= Peter I of Trani =

Peter I (died c. 1060), also known as Petronius (Pierron and Petrone or Pietrone), was the first Norman count of Trani. He was one of the most prominent of the twelve leaders of the Norman mercenaries serving Guaimar IV of Salerno. Though it had not yet been conquered from the Byzantine Empire, Peter received Trani in the Normans' division of Apulia made at Melfi in 1042. In that same division his brother Walter received Civitate.

Peter probably arrived in southern Italy around 1035. It is unknown if Peter was in fact from Normandy; he may have been a Breton or a Frenchman. His father, Amicus (Amico), may have been a relative of the Hautevilles or married to one. In 1038 Peter participated in the Byzantine campaign led by George Maniakes against the Emirate of Sicily. In battle he was usually found beside William Iron Arm, the leader and first count of the Normans of Melfi. After the division of 1042 Peter fortified the region around Trani, building new cities at Andria and Corato and re-fortifying Bisceglie and Barletta, as recorded by the chronicler William of Apulia (book II, lines 30–32):
Ditior his Petrus consanguinitate propinquus
Edidit hic Andrum fabricavit et inde Coretum
Buxilias, Barolum maris aedificavit in oris.
In 1046 he made his first assault on Trani, succeeding in capturing the suburbs and environs but not the city itself, which was defended by Argyrus, a former Norman ally. The Tranesi themselves were Byzantine partisans, with no sympathy for the Normans.

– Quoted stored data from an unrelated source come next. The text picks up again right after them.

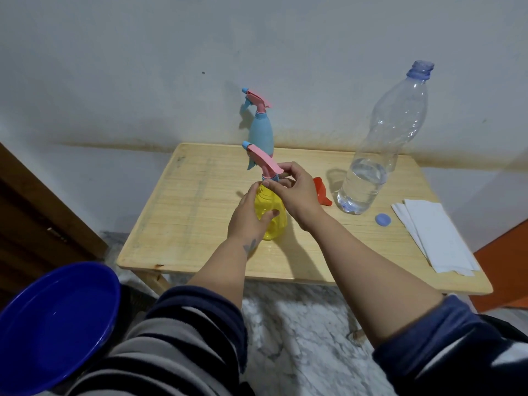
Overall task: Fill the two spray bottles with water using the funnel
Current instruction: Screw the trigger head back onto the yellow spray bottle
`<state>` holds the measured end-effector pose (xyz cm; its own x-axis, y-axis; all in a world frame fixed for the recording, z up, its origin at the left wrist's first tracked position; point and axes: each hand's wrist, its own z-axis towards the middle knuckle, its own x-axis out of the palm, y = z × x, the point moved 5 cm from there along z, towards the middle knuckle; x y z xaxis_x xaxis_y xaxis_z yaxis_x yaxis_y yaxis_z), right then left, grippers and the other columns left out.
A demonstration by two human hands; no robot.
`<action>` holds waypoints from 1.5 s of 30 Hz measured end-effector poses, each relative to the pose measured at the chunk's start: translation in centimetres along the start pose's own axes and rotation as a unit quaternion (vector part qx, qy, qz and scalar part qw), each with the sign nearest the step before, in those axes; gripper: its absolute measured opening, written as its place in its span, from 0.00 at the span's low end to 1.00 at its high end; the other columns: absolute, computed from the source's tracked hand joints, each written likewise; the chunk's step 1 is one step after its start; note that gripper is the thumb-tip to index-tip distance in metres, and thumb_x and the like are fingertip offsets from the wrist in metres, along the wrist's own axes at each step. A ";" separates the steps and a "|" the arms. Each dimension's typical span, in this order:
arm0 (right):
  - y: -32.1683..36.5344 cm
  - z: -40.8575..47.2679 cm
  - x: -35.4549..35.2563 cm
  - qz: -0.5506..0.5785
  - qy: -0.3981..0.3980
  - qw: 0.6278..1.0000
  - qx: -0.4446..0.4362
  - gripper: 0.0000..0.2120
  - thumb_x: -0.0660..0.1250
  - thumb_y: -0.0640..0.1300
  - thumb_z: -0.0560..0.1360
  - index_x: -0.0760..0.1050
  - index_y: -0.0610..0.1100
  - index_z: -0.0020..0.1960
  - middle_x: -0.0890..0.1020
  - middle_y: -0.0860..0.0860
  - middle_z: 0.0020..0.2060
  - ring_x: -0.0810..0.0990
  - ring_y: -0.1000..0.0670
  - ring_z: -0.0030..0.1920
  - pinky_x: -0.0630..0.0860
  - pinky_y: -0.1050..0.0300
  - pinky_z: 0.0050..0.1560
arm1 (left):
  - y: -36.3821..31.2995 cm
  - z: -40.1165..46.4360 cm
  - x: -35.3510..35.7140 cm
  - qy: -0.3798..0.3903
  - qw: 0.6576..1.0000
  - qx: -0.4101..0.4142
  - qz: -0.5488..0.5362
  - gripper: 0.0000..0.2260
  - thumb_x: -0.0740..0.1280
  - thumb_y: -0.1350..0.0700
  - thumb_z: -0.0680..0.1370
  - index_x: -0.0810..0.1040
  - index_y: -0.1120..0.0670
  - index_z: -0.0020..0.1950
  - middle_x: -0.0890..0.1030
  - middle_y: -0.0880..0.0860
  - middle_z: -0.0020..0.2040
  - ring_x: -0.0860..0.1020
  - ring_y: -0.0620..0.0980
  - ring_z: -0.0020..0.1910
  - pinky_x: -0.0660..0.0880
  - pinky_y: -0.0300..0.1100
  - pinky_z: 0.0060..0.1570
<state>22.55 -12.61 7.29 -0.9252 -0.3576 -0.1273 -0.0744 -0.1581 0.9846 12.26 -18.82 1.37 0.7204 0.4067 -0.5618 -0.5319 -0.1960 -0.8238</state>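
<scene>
A yellow spray bottle [273, 214] stands upright in the middle of the small wooden table [183, 212]. My left hand [248, 218] wraps its body from the left. My right hand [295, 192] pinches the collar under its pink and blue spray head [261, 157]. Behind it, at the table's back edge, stands a blue spray bottle [261, 132] with its pink spray head on. A red funnel [321, 191] lies on its side just right of my right hand. A large clear water bottle [377, 155], uncapped and about a third full, stands to the right.
The water bottle's blue cap [383, 219] lies near its base. Folded white paper towels [434, 235] lie at the table's right edge. A dark blue basin [54, 324] sits low at the left, by my knee. A wall stands right behind the table.
</scene>
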 end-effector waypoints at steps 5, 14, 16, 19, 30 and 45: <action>0.6 0.4 -0.1 -0.114 0.067 0.991 -0.001 0.16 0.68 0.41 0.76 0.77 0.43 0.63 0.82 0.47 0.57 0.79 0.50 0.60 0.73 0.52 0.65 | -0.1 -0.1 -0.1 0.006 1.000 -0.006 0.000 0.32 0.70 0.51 0.76 0.59 0.45 0.76 0.71 0.50 0.70 0.71 0.53 0.67 0.68 0.43 0.58; 1.8 0.6 -0.5 -0.045 0.090 0.995 0.006 0.14 0.65 0.37 0.78 0.75 0.39 0.63 0.80 0.50 0.53 0.78 0.56 0.54 0.73 0.74 0.51 | 0.0 -0.1 -0.1 0.014 1.000 0.007 -0.013 0.31 0.71 0.52 0.75 0.61 0.46 0.75 0.73 0.49 0.68 0.72 0.52 0.66 0.71 0.48 0.61; 1.2 0.4 -0.3 -0.032 0.090 0.995 0.011 0.14 0.65 0.37 0.77 0.75 0.40 0.63 0.81 0.50 0.54 0.78 0.54 0.56 0.73 0.66 0.58 | 0.1 0.0 -0.1 0.013 1.000 0.005 -0.011 0.31 0.71 0.52 0.76 0.60 0.46 0.75 0.72 0.49 0.70 0.71 0.52 0.67 0.70 0.47 0.62; 0.3 0.0 -0.3 -0.008 0.073 0.997 0.012 0.15 0.66 0.37 0.77 0.75 0.41 0.64 0.82 0.50 0.54 0.79 0.54 0.57 0.74 0.60 0.61 | 0.2 0.0 -0.1 0.011 1.000 -0.003 0.000 0.33 0.70 0.51 0.76 0.58 0.46 0.77 0.70 0.50 0.72 0.69 0.53 0.69 0.68 0.45 0.62; -0.4 -0.4 -0.4 -0.024 -0.040 0.999 -0.022 0.12 0.77 0.40 0.67 0.78 0.50 0.47 0.85 0.52 0.46 0.82 0.56 0.50 0.77 0.59 0.54 | 0.4 0.0 0.0 0.004 1.000 -0.001 -0.008 0.33 0.71 0.52 0.75 0.60 0.44 0.76 0.70 0.48 0.72 0.70 0.52 0.69 0.71 0.47 0.62; -0.6 -0.9 -0.3 -0.082 -0.006 0.996 -0.018 0.14 0.68 0.43 0.76 0.77 0.43 0.61 0.82 0.51 0.56 0.78 0.53 0.60 0.74 0.54 0.62 | 0.2 0.0 -0.1 -0.006 1.000 0.005 -0.008 0.33 0.72 0.52 0.74 0.61 0.46 0.76 0.70 0.47 0.72 0.70 0.51 0.68 0.71 0.44 0.60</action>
<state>23.22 -13.19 6.61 -0.9059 -0.3130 -0.2853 -0.2122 -0.2475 0.9453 12.11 -18.89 1.22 0.7231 0.4205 -0.5480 -0.5255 -0.1799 -0.8315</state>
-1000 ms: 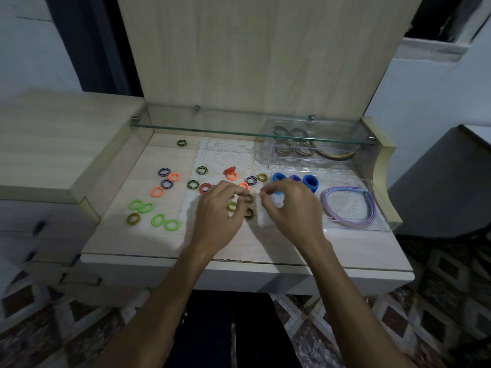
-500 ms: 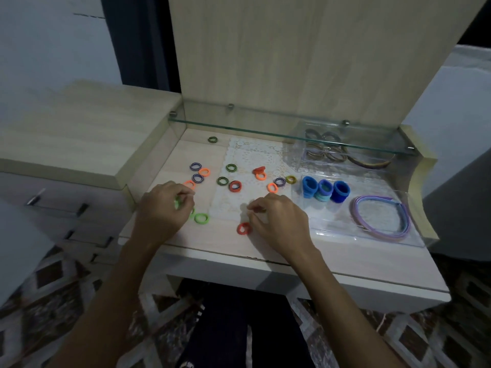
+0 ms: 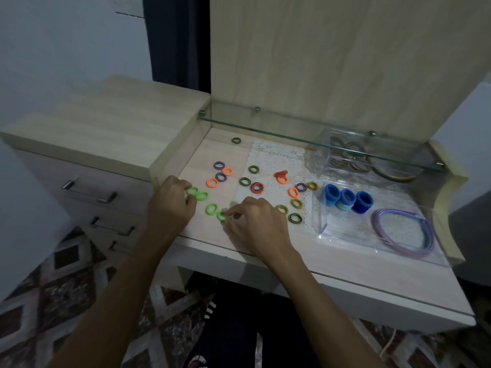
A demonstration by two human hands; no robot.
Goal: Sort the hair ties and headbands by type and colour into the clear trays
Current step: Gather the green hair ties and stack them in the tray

In 1046 Peter was also a candidate to succeed William. According to William of Apulia, though he was the wealthier candidate he was confronted at Melfi by William's brothers Humphrey and Drogo, who supposedly mortally wounded him in a duel. More likely he was just taken captive, since he and Humphrey jointly led a Norman army against Argyrus in 1053. Argyrus had travelled with his troops by ship to Siponto. There he was defeated, suffering heavy losses and, being severely wounded himself, barely escaped to Viesti, according to the Anonymus Barensis (§152).

Peter is recorded by Amatus of Montecassino as entering Melfi again in 1057 to dispute the succession with Drogo's younger brother Robert Guiscard. According to the same source the Melfitans rebelled against him and he fled to Cisterna. Peter and Guiscard must have made peace, however, as Amatus records that the former's two daughters were found wealthy husbands by the latter.

In 1064, Peter's second son Geoffrey refers to his father as magni comitis Petroni in an act donating one ship to the monastery of the Santissima Trinità in Venosa for fishing on the Mar Piccolo, the bay of Taranto. Peter's youngest son, Peter II, likewise confirmed this donation pro remedio anime (ejus) ("for the health of [their father's] soul"). Peter I had not taken Trani by the time of his death. He is sometimes confused with his son Peter. The "count Petrone" who defeated Argyrus in 1053 has an entry in the Prosopography of the Byzantine World and is identified there with the son of Amicus, that is, Peter I, though other source believe the Petronius of 1053 was Peter II. "Petronius" is an augmentative of Peter, and indicates greatness (probably of stature). Peter I's relationship to his son Geoffrey is mentioned in Lupus Protospatharius. Peter's eldest son, Amicus, is barely known.